Print the lines of the listing below verbatim from its first line through the line bearing "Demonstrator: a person". Any pictures are to be omitted.

DATASET EXCERPT =>
=====

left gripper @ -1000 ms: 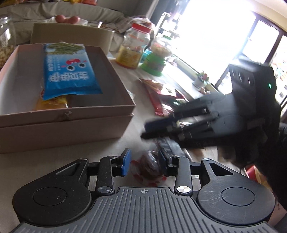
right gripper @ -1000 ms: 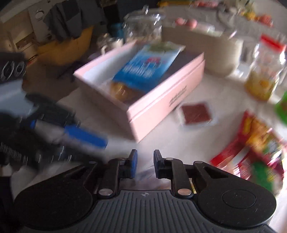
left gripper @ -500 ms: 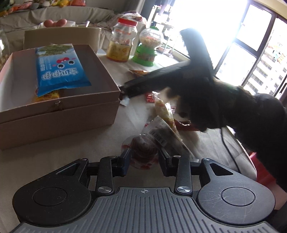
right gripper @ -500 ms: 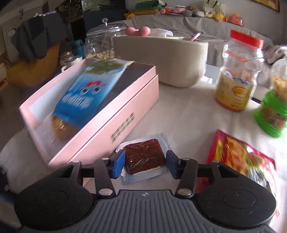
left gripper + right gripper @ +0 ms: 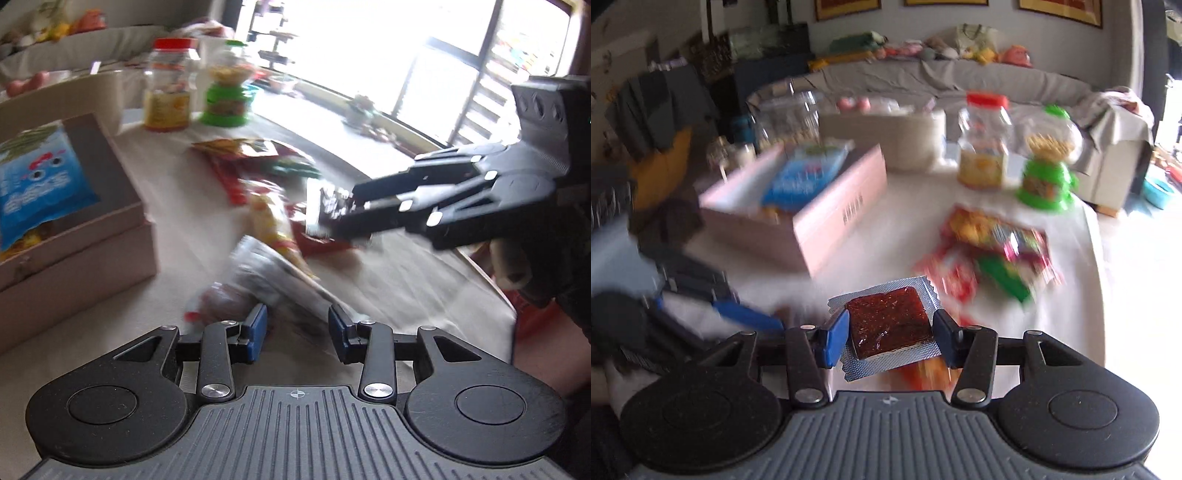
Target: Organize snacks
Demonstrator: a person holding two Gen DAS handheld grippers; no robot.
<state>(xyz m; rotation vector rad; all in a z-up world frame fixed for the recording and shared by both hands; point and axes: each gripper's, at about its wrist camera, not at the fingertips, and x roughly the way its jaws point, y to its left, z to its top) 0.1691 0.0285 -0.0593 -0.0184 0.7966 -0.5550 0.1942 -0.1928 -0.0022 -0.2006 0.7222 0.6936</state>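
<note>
Since a second ago the right gripper (image 5: 890,338), then closed on nothing, has come to pinch a clear pack (image 5: 886,326) holding a dark red slab, its blue pads pressing the pack's two sides; half a second ago that pack was between the pads close by the pink box (image 5: 827,221), and it is now held well off the box, above the white cloth (image 5: 905,229). The left gripper (image 5: 297,328) has just been opening: its pads stand spread with a clear wrapper (image 5: 266,284) of dark snack between them, and blur hides whether either pad touches it. In the left view the right gripper (image 5: 334,214) holds its pack over the loose red and yellow packets (image 5: 258,173). Inside the open box lies a blue packet (image 5: 33,181). A red-lidded jar (image 5: 984,144) and a green-based dispenser (image 5: 1047,173) stand beyond the packets.
</note>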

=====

WRITTEN RESPONSE =>
left gripper @ -1000 ms: 
right gripper @ -1000 ms: 
left gripper @ -500 ms: 
right gripper @ -500 ms: 
left gripper + right gripper @ +0 ms: 
Target: Organize snacks
Demonstrator: a person holding two Gen DAS handheld grippers; no robot.

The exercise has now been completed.